#### Exercise objective:
Print the data below exactly, but only the lines from the one containing "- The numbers" down to the one containing "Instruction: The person", inclusive.

====== Data to use

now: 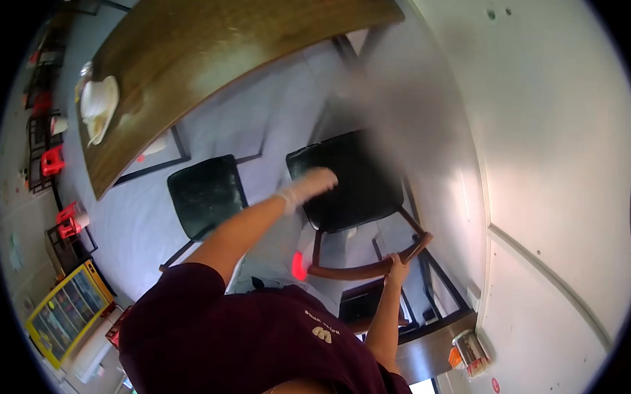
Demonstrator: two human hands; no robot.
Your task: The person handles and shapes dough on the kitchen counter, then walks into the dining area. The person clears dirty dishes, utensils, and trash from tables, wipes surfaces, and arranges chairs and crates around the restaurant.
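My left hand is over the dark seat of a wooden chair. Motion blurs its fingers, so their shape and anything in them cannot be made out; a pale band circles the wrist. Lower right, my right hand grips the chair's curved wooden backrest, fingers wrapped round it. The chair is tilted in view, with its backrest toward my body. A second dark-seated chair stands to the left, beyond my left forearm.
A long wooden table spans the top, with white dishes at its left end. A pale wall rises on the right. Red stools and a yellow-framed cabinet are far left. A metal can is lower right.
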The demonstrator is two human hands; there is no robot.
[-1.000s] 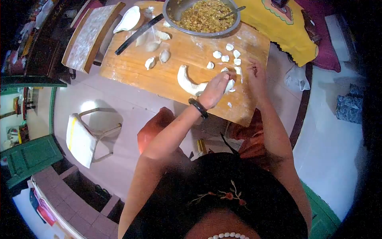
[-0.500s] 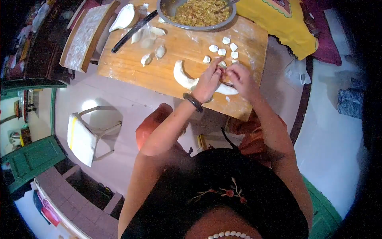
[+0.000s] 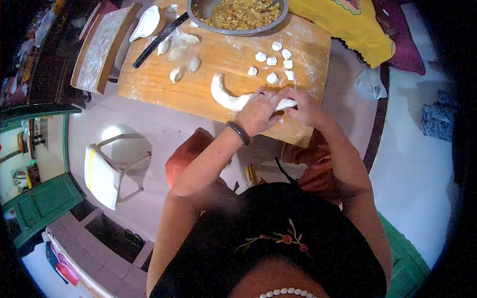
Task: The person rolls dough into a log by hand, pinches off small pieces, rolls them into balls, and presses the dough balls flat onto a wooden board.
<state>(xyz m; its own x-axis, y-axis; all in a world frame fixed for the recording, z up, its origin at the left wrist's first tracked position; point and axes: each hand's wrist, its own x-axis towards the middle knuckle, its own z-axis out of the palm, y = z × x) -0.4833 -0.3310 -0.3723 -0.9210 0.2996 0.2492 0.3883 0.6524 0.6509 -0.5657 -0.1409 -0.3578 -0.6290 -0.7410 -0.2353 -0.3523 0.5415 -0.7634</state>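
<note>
A curved white dough roll (image 3: pixel 224 96) lies near the front edge of the wooden board (image 3: pixel 149 92). My left hand (image 3: pixel 261 110) is closed around its right part, fingers over the top. At the right end of the roll, my right hand (image 3: pixel 305 107) has its fingers closed on the tip, partly hiding it. Just beyond my hands sit several small dough pieces (image 3: pixel 272 61), apart from one another. To the left lie several folded dumplings (image 3: pixel 194 63), dusted with flour.
A metal bowl (image 3: pixel 237 33) of chopped filling stands at the back of the board. A long black stick (image 3: pixel 164 40) lies left of it. Yellow cloth (image 3: pixel 343 30) hangs beyond the right corner. A white stool (image 3: pixel 102 176) stands on the floor at left.
My hands have come back from the small pieces onto the dough roll, and the right one now grips its end. The view has shifted slightly.
</note>
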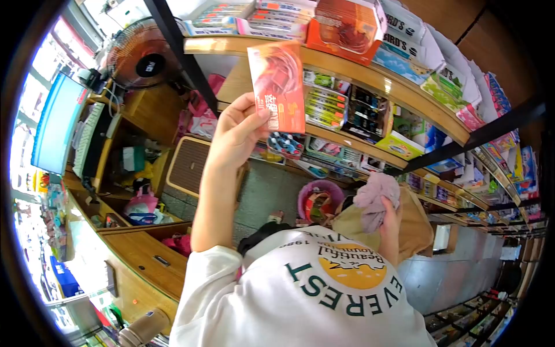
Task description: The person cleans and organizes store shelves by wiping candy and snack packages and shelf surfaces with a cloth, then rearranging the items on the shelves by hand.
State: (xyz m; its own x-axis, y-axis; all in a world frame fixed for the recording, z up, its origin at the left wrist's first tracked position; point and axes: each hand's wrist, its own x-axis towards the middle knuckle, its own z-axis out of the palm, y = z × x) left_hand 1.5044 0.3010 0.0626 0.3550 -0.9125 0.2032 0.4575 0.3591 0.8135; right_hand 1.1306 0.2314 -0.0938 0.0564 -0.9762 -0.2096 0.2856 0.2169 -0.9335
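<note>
My left hand [240,130] is raised at the upper middle, its thumb and fingers closed on the lower left edge of a flat orange-red packet [280,87]. The packet is upright, in front of the wooden shelf [231,46], below an open orange box [344,32] of the same colouring. Lower down on the right, my right hand [391,217] grips a bunched pinkish-grey cloth [376,196] beside a large brown bag [413,225].
Shelves with packets and boxes [399,144] curve along the right. On the left are a fan [144,58], a monitor [55,124], a keyboard [87,139] and a wooden desk [139,260]. A pink basket [303,202] stands on the floor.
</note>
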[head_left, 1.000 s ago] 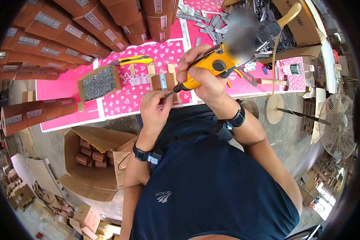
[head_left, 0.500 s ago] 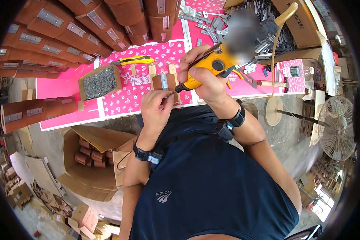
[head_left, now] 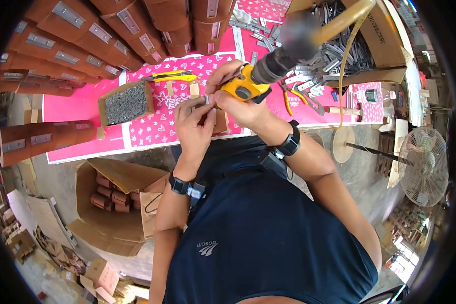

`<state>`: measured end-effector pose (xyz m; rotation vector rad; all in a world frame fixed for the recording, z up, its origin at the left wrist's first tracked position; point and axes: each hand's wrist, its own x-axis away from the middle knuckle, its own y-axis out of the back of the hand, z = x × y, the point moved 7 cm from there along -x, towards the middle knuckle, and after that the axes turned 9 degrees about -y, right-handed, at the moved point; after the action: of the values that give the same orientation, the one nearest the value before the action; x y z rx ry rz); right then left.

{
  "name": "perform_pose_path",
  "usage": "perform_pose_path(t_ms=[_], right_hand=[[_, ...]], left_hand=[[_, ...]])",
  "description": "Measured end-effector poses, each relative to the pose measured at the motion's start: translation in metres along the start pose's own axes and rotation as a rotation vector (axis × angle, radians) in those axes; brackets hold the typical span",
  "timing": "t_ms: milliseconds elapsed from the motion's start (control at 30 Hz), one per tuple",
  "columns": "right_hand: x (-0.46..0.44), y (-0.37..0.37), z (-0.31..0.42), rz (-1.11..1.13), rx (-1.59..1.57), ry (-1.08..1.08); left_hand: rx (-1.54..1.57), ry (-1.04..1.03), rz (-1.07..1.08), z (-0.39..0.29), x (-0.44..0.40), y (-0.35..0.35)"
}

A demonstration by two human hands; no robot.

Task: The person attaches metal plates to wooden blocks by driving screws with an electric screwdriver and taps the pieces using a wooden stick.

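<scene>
My right hand (head_left: 248, 109) is wrapped around a yellow electric screwdriver (head_left: 244, 85), its hose end pointing up to the right and its tip down at the work. Below the tip lies a brown curved piece (head_left: 221, 121), largely covered by my hands. A narrow metal plate (head_left: 210, 100) shows between my fingers on that piece. My left hand (head_left: 192, 126) is beside the tip, thumb and fingers pinched close to the plate. Whatever is in that pinch is too small to make out.
A small box of screws (head_left: 125, 104) and a yellow utility knife (head_left: 174, 76) lie to the left. Stacked brown pieces (head_left: 121, 30) stand behind. To the right are pliers (head_left: 294, 96), a hammer (head_left: 342, 110), a carton of metal plates (head_left: 385, 38) and a floor fan (head_left: 424, 164).
The screwdriver has moved from the near end of the brown piece toward its far end and turned. My left hand has shifted the same way, staying near the tip.
</scene>
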<state>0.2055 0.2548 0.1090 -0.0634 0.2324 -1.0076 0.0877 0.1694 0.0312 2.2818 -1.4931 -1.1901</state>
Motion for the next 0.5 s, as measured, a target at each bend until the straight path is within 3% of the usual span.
perform_pose_path(t_ms=[500], right_hand=[[-0.025, -0.008, -0.016, -0.006, 0.014, -0.082]], left_hand=[[0.150, 0.185, 0.011, 0.027, 0.002, -0.014]])
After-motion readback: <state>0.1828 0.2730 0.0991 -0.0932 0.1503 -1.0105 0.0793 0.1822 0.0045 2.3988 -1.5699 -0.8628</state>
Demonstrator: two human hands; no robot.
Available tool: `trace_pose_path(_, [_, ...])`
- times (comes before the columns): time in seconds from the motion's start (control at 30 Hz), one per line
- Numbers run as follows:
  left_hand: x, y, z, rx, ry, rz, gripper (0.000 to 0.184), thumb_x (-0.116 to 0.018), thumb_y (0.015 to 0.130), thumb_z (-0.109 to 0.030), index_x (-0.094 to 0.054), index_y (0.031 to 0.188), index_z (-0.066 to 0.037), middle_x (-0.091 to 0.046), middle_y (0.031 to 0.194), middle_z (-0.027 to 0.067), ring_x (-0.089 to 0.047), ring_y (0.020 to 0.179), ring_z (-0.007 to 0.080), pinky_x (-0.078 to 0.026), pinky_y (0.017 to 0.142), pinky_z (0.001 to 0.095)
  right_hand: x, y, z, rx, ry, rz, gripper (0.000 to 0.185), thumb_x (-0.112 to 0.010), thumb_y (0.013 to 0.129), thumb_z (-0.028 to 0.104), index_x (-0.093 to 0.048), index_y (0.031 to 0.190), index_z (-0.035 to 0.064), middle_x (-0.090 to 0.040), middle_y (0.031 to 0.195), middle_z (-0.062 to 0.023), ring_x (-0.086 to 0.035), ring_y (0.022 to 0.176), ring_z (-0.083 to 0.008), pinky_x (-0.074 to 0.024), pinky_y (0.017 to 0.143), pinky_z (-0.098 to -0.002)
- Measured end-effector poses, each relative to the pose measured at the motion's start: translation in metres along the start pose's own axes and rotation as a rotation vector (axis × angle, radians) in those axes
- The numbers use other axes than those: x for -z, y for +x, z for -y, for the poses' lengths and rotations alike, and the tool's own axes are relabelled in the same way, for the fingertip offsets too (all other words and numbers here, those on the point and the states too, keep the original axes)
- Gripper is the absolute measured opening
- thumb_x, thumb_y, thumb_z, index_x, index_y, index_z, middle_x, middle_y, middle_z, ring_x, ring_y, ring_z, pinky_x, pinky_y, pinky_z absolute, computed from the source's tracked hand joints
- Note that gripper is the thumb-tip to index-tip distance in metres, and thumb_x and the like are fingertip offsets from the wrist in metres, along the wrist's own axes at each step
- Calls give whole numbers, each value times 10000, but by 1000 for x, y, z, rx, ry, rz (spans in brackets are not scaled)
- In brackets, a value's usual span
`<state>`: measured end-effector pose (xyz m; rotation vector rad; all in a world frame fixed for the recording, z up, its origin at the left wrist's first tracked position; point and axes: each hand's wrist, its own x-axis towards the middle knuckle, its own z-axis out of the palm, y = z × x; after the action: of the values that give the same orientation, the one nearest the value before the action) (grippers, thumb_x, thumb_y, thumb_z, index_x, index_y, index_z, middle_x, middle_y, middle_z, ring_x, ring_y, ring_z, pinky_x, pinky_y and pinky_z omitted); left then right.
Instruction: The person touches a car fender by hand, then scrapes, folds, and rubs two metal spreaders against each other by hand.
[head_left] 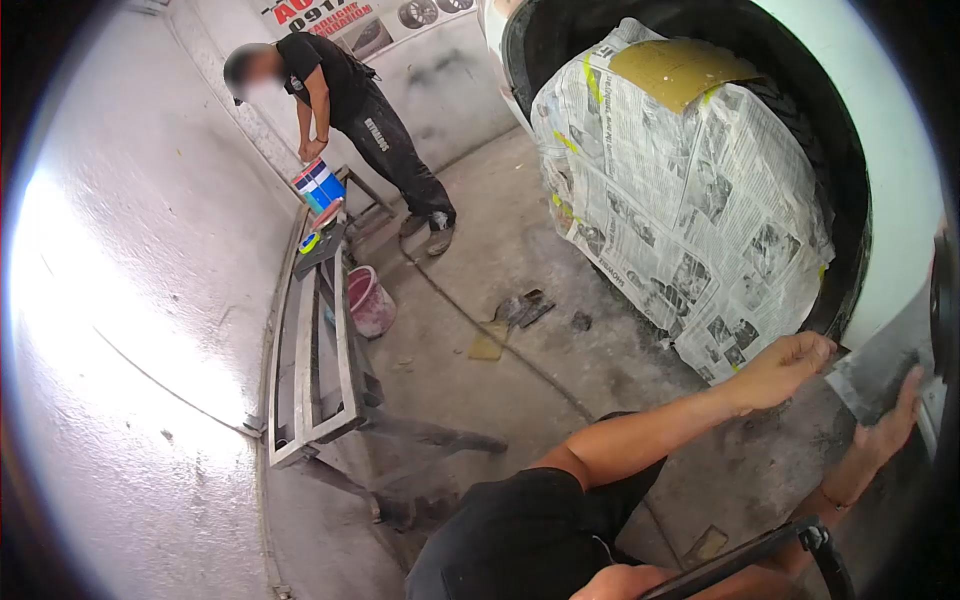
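Note:
My left hand [788, 368] reaches across beneath the wheel arch, its fingers pinched together by a small dark edge; what they hold is too small to make out. To its right, my right hand [888, 428] grips the lower edge of a grey sheet-like piece [872, 382] beside the white car body [885, 75]. Whether that piece is loose or part of the car I cannot tell. Just above my left hand, newspaper [690, 200] masks the wheel, with yellow-green tape strips and a brown cardboard piece [680, 72] at the top.
Against the left wall stands a metal frame bench [350, 400] bearing a yellow-green tape roll [309, 243]. A co-worker [350, 110] bends over a blue can [318, 186]. A pink-stained bucket [370, 303], a hose [470, 322] and dark scraps [525, 308] are on the floor. A black bar [740, 562] crosses the bottom foreground.

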<state>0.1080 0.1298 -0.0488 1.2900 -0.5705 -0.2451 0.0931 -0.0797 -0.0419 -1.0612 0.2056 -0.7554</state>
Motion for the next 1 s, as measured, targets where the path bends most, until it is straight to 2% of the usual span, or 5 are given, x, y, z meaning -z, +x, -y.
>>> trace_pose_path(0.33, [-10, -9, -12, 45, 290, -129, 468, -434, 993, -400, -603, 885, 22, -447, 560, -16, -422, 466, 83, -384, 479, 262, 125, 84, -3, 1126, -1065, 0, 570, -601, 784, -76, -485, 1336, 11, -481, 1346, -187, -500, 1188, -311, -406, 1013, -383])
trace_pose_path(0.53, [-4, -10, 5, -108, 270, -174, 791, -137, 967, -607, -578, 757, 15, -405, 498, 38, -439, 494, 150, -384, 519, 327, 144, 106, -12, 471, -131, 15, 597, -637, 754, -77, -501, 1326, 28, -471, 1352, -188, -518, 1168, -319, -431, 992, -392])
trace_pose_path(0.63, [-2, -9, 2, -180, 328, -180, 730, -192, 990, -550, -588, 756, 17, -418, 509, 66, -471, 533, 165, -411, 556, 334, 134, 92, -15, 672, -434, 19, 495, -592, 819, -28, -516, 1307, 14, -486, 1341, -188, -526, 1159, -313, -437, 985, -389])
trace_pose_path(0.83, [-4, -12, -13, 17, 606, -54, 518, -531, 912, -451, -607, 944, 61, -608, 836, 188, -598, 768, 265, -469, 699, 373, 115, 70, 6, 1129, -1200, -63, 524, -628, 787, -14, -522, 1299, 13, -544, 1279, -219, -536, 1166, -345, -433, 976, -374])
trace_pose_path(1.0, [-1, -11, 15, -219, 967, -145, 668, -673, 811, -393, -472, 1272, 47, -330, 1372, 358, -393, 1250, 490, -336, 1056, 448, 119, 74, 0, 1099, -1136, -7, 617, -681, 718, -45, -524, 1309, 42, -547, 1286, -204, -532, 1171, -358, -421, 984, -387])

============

#### Result of this task:
- The numbers use other axes than those: x for -z, y for +x, z for -y, for the poses' lengths and rotations alike, and the tool's own axes are relabelled in the same way, for the fingertip offsets too (all other words and numbers here, those on the point and the states too, keep the original axes)
- Gripper is the absolute measured opening
- thumb_x, thumb_y, thumb_z, index_x, index_y, index_z, middle_x, middle_y, middle_z, ring_x, ring_y, ring_z, pinky_x, pinky_y, pinky_z absolute, computed from the source's tracked hand joints
- Note that gripper is the thumb-tip to index-tip distance in metres, and thumb_x and the like are fingertip offsets from the wrist in metres, along the wrist's own axes at each step
- Calls give whole numbers, each value times 10000, but by 1000 for x, y, z, rx, ry, rz (spans in brackets are not scaled)
- In brackets, a value's usual span
`<state>`: measured end-effector pose (xyz m; rotation vector rad; all in a world frame fixed for the recording, z up, its origin at the left wrist's first tracked position; point and axes: each hand's wrist, its own x-axis towards the middle knuckle, its own z-axis out of the palm, y = z × x; after the action: of the values that give the same orientation, the one nearest the value before the action) (grippers, thumb_x, thumb_y, thumb_z, index_x, index_y, index_z, middle_x, middle_y, middle_z, ring_x, ring_y, ring_z, pinky_x, pinky_y and pinky_z omitted); left then right.
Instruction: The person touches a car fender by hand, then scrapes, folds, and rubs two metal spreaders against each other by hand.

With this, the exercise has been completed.